◆ WHAT NEEDS TO BE DONE:
Skip all pictures; return exactly the lines from the one containing "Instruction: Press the" through the end of the data.

Content starts

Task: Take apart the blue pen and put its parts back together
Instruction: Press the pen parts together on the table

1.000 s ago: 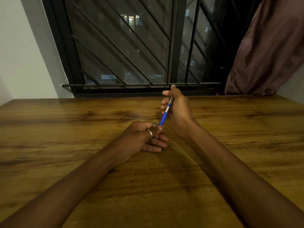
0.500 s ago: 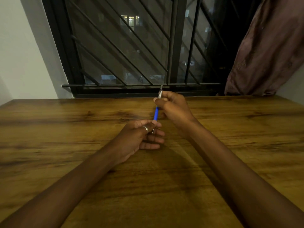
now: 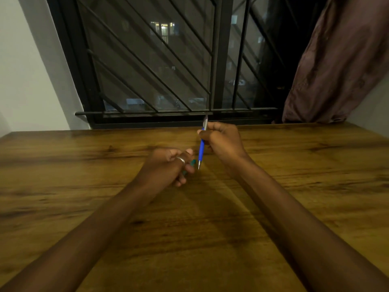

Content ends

◆ TASK RESULT:
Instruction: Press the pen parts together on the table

1.000 s ago: 
0.500 s ago: 
now: 

Nothing else belongs to this exercise.